Хамза быстро выучился говорить и немного читать по-немецки, его успехи радовали офицера. Тот хвастался достижениями своего денщика перед сослуживцами в столовой, особенно за ужином и после ужина, когда офицеры пили пиво и шнапс. Как-то раз предложил им поговорить с Хамзой, испытать его. Военный врач благодушно улыбнулся, оглядел его с головы до пят, точно отыскивал на его теле доказательства владения немецким. Два других офицера из его корпуса охотнее вступили в игру, затеянную старшим по званию, и принялись задавать простые доброжелательные вопросы из тех, что взрослые адресуют детям.
— Не обращай внимания на фельдфебеля, — сказал ему Юлиус. — Он простолюдин, ему не место в одном здании с благородными офицерами. Ему лишь бы накуриться банги[45] и приставать к деревенским женщинам. Всю комнату продымил.
Иногда попойки затягивались допоздна — если кто-то из офицеров назавтра отправлялся усмирять очередную деревню или вождя или на длительные полевые маневры. Тогда разговоры и смех разносились по всей боме, наутро у обер-лейтенанта раскалывалась голова, он прижимал растопыренные пальцы к вискам и жмурился от боли. Он всегда так мучился после ночных посиделок.
Однажды днем Хамза принес офицеру кофе и, как требовал командир, поприветствовал его по-немецки, но обер-лейтенант увлекся чтением и не ответил.
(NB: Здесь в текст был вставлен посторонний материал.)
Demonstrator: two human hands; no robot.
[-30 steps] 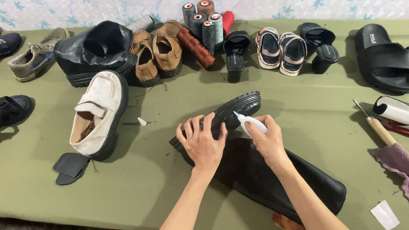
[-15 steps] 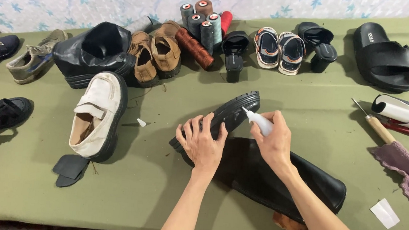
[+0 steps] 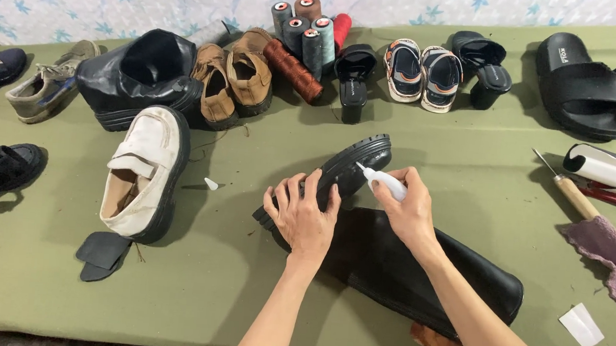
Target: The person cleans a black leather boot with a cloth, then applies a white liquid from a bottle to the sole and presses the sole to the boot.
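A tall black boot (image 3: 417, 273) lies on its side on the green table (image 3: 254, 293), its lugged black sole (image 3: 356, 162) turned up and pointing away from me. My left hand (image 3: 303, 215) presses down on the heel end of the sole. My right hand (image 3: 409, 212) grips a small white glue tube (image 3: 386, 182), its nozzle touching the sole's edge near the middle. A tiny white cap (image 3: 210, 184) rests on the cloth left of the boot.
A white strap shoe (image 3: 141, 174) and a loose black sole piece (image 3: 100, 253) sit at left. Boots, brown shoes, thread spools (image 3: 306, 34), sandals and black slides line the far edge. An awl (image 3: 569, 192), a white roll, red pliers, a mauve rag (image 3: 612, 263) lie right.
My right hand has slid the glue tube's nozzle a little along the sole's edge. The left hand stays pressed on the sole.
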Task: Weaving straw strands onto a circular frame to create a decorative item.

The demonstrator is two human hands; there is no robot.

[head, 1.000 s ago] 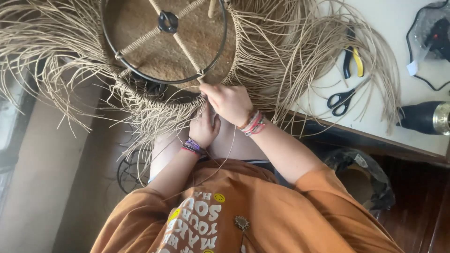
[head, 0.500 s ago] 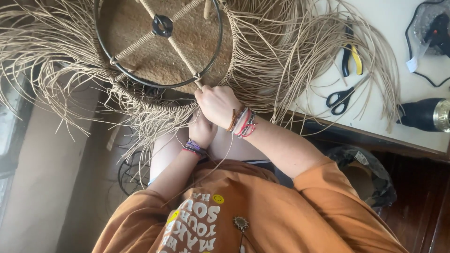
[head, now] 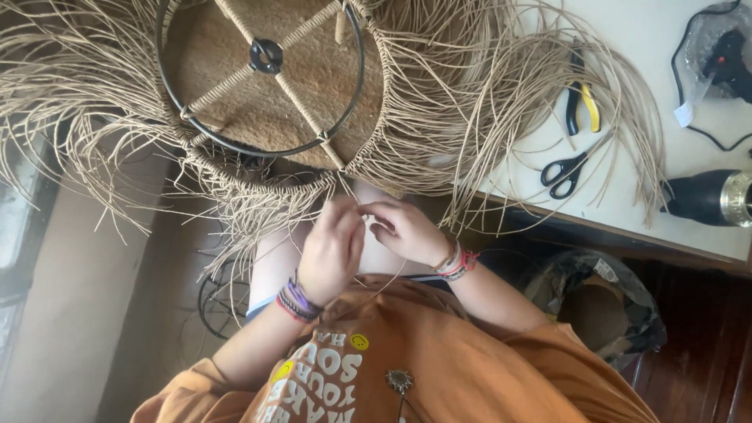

Бумага, которую он держал в руке, походила на официальную: Хамза разглядел вверху государственную эмблему. Наконец офицер заметил Хамзу, махнул, чтобы тот вышел, и не позвал его для обычного получасового занятия немецким. Когда Хамза вернулся за чашкой, офицер сидел, откинувшись на стуле, и задумчиво смотрел в пустоту. Хамза подождал, не последует ли распоряжений. Однако распоряжений не последовало, и он направился за подносом. Но загляделся на офицера, нечаянно натолкнулся на стол, и посуда на подносе задребезжала. Офицер обернулся, бросил на него гневный взгляд.
— Убирайся, — сказал он.
В столовой тем вечером чувствовалось напряжение — должно быть, из-за того, что офицер прочел днем. Наверное, получил новые указания. Офицеры что-то оживленно обсуждали, порой мрачнели и вообще говорили чересчур быстро, Хамза за ними не поспевал. Вряд ли они так тараторили для того лишь, чтобы досадить им с Юлиусом. Казалось, они вовсе не замечают слуг, но в какой-то момент офицеры переглянулись и, видимо, решили не рисковать. Командир кивнул фельдфебелю, и тот велел Хамзе с Юлиусом выйти из столовой. Хамза услышал много слов, смысл которых полностью понял лишь позже, но одно уже знал.
Они с Юлиусом вернулись к себе, и Хамза спросил:
— С кем мы будем воевать?
— Сам как думаешь? Или ты не слышал, как они сказали: война будет большая? Я-то полагал, ты отлично говоришь по-немецки. — Юлиус бросил на Хамзу пренебрежительный хмурый взгляд. — Может, с бельгийцами, может, с португальцами, но британцы этого не допустят: значит, со всеми. Мы будем воевать со всеми ними. Если бы речь шла о вачагга или вахадиму, немцы не говорили бы, что война будет большая.
Наутро Хамза принес офицеру кофе, и тот сказал с привычной сардонической улыбкой:
— Сегодня ты на занятия не пойдешь. Ты вчера пропустил урок. Как только закончишь дела, жду тебя в кабинете. Нельзя допустить, чтобы депеша высшего командования помешала тебе учиться.
Со временем их уклад поменялся. Офицер требовал, чтобы Хамза чаще и дольше дежурил поблизости. Раньше он учил слугу говорить и читать по-немецки забавы ради, теперь же эта затея захватила его всерьез. Пропустив стаканчик-другой, он даже бросил вызов товарищам и заключил с ними пари, что еще до сезона дождей научит их юного Schüler читать Шиллера. Какого именно сезона дождей, смеялись прочие офицеры. Может, через десять лет.